Limity to wyrzeczenia, na które nie są gotowe państwa Europy Środkowo-Wschodniej. Polska wraz z Węgrami, Czechami i Estonią zablokowała możliwość wpisania „neutralności klimatycznej dla UE do 2050 r.” do wniosków końcowych ze szczytu (które określają, jakie działania Unia podejmie po ustaleniach między reprezentantami wszystkich krajów Wspólnoty).
„Nie przyjęliśmy dodatkowych celów klimatycznych”
Media prawicowe mówią o „sukcesie premiera na szczycie w Brukseli”. Sam Mateusz Morawiecki podczas krótkiej konferencji prasowej w stolicy Belgii nie krył zadowolenia z takiego obrotu sprawy.
„Nie mogliśmy się na to zgodzić. Musimy mieć całą, bardzo dokładną analizę, jak również konkrety na stole: co, jakie mechanizmy kompensacyjne, jakie dodatkowe środki mogą być przeznaczone dla Polski, dla polskich obywateli, polskich przedsiębiorców” – powiedział premier.
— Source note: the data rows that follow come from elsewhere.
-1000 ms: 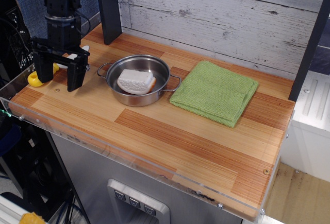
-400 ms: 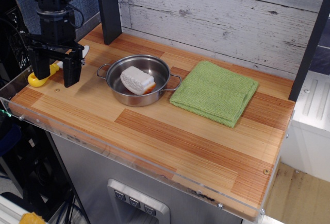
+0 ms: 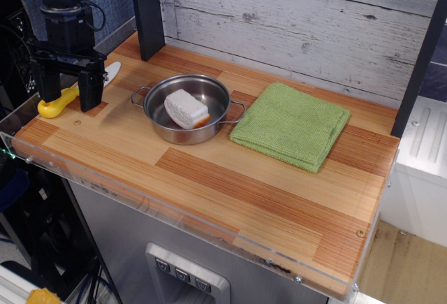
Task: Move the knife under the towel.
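Observation.image view: one camera, looking down across the wooden counter [image 3: 209,171] from its front edge.
Gripper: black gripper [image 3: 64,89] is over at the far left, at nine o'clock from the pan, fingers pointing down and spread apart, so it's open and holding nothing.
Knife: the knife [image 3: 68,94] lies on the counter right under the gripper, yellow handle poking out toward eight o'clock beside the left finger, pale blade tip showing toward one o'clock past the right finger. Whether the fingers touch it, I can't tell.
Pan: steel pan [image 3: 187,129] sits at three o'clock from the gripper, close but apart, two small loop handles out to the sides.
Block: white wedge-shaped block [image 3: 185,109] rests inside the pan, an orange patch at its lower right corner.
Towel: the towel [image 3: 292,126], green and folded, lies flat at three o'clock from the pan, its left corner just beside the pan's right handle. Well apart from the knife, pan between them.
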Tool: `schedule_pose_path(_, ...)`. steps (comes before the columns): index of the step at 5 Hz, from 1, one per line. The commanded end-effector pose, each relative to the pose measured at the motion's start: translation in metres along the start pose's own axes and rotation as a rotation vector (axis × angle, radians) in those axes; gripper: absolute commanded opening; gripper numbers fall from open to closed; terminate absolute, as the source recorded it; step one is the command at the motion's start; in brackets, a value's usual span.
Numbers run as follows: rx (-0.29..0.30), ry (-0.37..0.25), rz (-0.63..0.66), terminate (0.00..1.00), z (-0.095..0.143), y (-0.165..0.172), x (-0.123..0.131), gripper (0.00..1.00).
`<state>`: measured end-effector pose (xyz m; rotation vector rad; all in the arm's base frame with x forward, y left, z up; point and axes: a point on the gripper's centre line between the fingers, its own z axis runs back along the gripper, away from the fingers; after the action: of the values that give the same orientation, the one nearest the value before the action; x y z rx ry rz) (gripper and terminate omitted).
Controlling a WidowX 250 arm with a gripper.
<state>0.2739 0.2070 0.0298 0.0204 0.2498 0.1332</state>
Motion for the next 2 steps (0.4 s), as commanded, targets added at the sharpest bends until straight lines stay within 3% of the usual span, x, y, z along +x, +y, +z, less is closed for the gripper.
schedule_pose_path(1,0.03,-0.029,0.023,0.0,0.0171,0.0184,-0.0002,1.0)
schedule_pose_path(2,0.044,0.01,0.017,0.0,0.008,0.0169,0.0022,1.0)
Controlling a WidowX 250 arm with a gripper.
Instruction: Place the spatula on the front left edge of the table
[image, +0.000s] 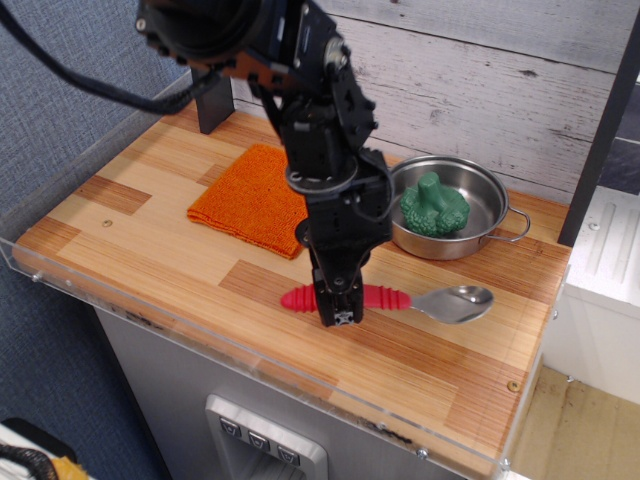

„Wraz z Grupą Wyszehradzką, a także z Estonią nie przyjęliśmy dzisiaj dodatkowych, jeszcze bardziej ambitnych celów klimatycznych” – dodał, ostrzegając, że Polacy „ponosiliby ryzyko dodatkowego opodatkowania” i „dodatkowych kosztów”.
Poza częścią polskich mediów postawa Warszawy nie spotkała się z uznaniem na świecie. W stronę Polski spływają słowa ostrej krytyki zagranicznej prasy. Dziennik „New York Times” pisze, że „Polska żąda pieniędzy za swoją zgodę na przyjęcie neutralności klimatycznej dla Unii Europejskiej”.
Twitterowy komentarz prezydenta Andrzeja Dudy z kwietnia 2019 r., podważający zjawisko globalnego ocieplenia, dobrze oddaje stosunek PiS do polityki klimatycznej. Również z wypowiedzi premiera podczas szczytu wynika, że na „neutralność klimatyczną” mogą pozwolić sobie jedynie kraje rozwinięte.
Spore koszty transformacji energetycznej
W Polsce i innych krajach Europy Środkowo-Wschodniej energetyka w dużym stopniu opiera się na paliwach kopalnych, co rzeczywiście wiąże się ze znacznie większymi kosztami transformacji gospodarki energetycznej niż w przypadku Europy Zachodniej.
Jak informuje agencja Reutera, ostatecznie w konkluzjach szczytu znalazł się jedynie zapis wzywający Europejski Bank Inwestycyjny do wspierania działań na rzecz ochrony klimatu i stwierdzenie, że takie działania muszą się odbywać w ramach zdrowej konkurencji i brać pod uwagę znaczne różnice w ramach europejskiego miksu energetycznego.
Ostatecznie do wniosków z unijnego szczytu wpisano, że „w przypadku zdecydowanej większości krajów członkowskich neutralność klimatyczna powinna być osiągnięta do 2050 r.”.